Lalu bagaimana soal pers hari ini?, yang dalam masalalunya pun telah di back up oleh partai politik, sebagai media opoisi atau juga penyokong paratai penguasa saat itu. Dan pada hari ini etos pers hingga pilihan rubrikasi seolah-olah terasa monoton. konten yangt sedikit pedas harus melaui tahap ‘sensor’ ketat, kadang selain penghilangan kata, juga substansi atas sebuah tulisan yang bernuansa pedas tidaklah sepenuhnya di tampilkan. Belum lagi iklan bakal calon (balon) yang hampir memakan setengah dari halaman media massa begitu menyita ruang pembaca, dan dari hal demikian maka beberapa indikator atas kurangnya indpendensi juga netralitas pers telah bisa terlihat. Seperti banyaknya berita yang menampilkan sebuah kegiatan partai politik tertentu hingga persoalan pribadi dari personal partai tersebut. Hal ini juga akan bermuara pada permainan pers dengan korporasi yang belakangan juga marak terjadi.Kecenderungan ini memang bukanlah hal baru di dunia media kita. Edward C. Smith setidaknya telah meberikat sedikit view mengeni pers di Indonesia, meskipun kecenderungan atas informasi yang di berikannya pun tidak bia mengelak dari subjektifitas, seperti pembahasan mengenai Muhtar Lubis yang terus mewarnai pada setiap babnya hingga gaya penulisan yang terjebak dalam dalam primernya. 
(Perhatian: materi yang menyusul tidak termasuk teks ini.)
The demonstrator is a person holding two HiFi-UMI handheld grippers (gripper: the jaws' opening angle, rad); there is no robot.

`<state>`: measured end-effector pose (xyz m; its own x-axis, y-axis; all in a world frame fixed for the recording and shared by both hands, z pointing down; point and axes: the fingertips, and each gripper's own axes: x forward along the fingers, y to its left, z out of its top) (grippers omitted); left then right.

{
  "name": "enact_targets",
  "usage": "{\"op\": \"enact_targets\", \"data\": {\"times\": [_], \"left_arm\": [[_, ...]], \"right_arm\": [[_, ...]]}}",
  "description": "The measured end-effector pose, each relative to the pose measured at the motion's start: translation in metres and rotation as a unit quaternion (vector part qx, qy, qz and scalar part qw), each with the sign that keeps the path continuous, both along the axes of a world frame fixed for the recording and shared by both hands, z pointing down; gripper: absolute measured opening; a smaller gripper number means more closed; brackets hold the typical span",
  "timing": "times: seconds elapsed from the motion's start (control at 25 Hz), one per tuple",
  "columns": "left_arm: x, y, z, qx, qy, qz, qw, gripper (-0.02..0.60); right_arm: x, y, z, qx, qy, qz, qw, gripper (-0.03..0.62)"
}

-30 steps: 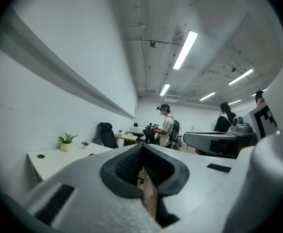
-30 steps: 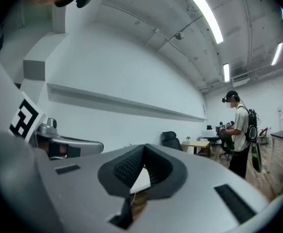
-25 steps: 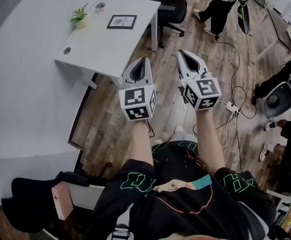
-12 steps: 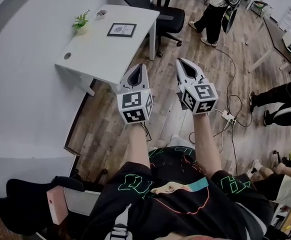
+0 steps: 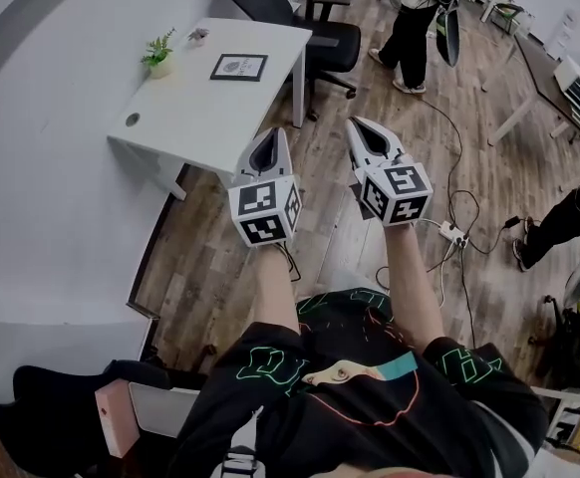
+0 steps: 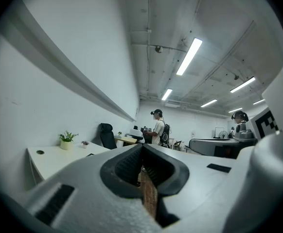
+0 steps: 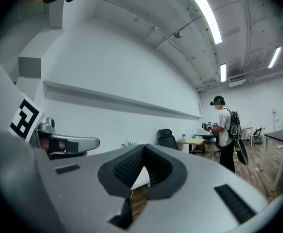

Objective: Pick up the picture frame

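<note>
The picture frame [image 5: 238,67], flat on the white counter [image 5: 195,118], had crept slightly nearer in the head view, while the left tool [image 5: 274,135] and right tool [image 5: 361,127] stayed pressed together and empty, well short of it, so the approach had likely barely begun.

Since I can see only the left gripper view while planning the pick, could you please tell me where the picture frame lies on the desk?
Observer: In the head view, the picture frame lies flat on the white desk, toward its far end, right of the potted plant.
Operator: Thank you. Is either gripper near it?
Observer: No. The left gripper and right gripper both hang by the desk's near end, short of the frame.
Operator: Is the right gripper ready to grasp?
Observer: Its own view shows its jaws together with nothing between them, so it would need opening first.
</note>
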<state>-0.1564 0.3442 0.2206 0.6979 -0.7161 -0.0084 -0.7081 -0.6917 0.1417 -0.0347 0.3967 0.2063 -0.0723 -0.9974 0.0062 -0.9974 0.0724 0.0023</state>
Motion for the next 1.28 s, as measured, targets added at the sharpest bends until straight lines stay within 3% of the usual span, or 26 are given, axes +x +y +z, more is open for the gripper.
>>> {"op": "enact_targets", "data": {"times": [0.76,1.28], "left_arm": [[-0.029,-0.027,0.001,-0.014,0.021,-0.022,0.9994,0.005],[-0.008,-0.058,0.007,-0.024,0.026,-0.015,0.9993,0.005]], "right_arm": [[-0.024,-0.027,-0.004,-0.009,0.016,-0.021,1.000,0.005],[-0.005,-0.056,0.002,-0.020,0.024,-0.016,0.999,0.005]]}}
Kembali bahwa dalam banyak literatur mengenai pers. Pers banyak berjasa dalam masa penjajahan pada saat itu, selain menyatukan animo atas nasionalisme, pers juga berjasa membolisasi pergerakan massa. Lalu pada hari ini pers yang tidak hanya terskat oleh media seperti koran, juga telah memberikan peranan penting dalam mendulang pergerakan massa, bahkan di semua sisi. Media sisoal juga hari ini telah menjadi corong atas pers itu sendiri, meski dalam sifatnya sebagai sub-pers, namun media sosial telah  di asumsikan sebagai alat penunjang pers dominan itu sendiri - belakangan. Hingga berimbas pada penurunan angka penjualan koran cetak seperti sedia kala. Hal ini sudah barang tentu di topang oleh media sosial yang, hampir penduduk bumi memiliki akses untuk menuju kesana. Dan jelas pola kebudayaan membaca kita bergeser, dari kertas menuju digital. 

Membayangkan netralitas pers saat ini sepertinya terlalu ilusionis. Hoax mudah di produksi, adu doma mudah dilakukan dan perpecahan mulai menjelang. Pers yang mengambil sikap netral adalah pers heroik dan sepertinya hanya dalam ranah imajiner. Dari pembacaan atas buku Pembreidelan Pers Di Indonesia setidaknya bisa menjadi pisau pembacaa pers hari ini. Banyak literatur yang berbicara tentangnya, namun buku tersebut dapat menjadi satu dari sekian banyak refrensi penulisan mengenai pers yang valid. Sekali lagi, objektitas pada hari ini menjadi barang termahal. Kita berbicara, pers itu milik siapa maka kita bisa menebak out put pers itu berlari kemana.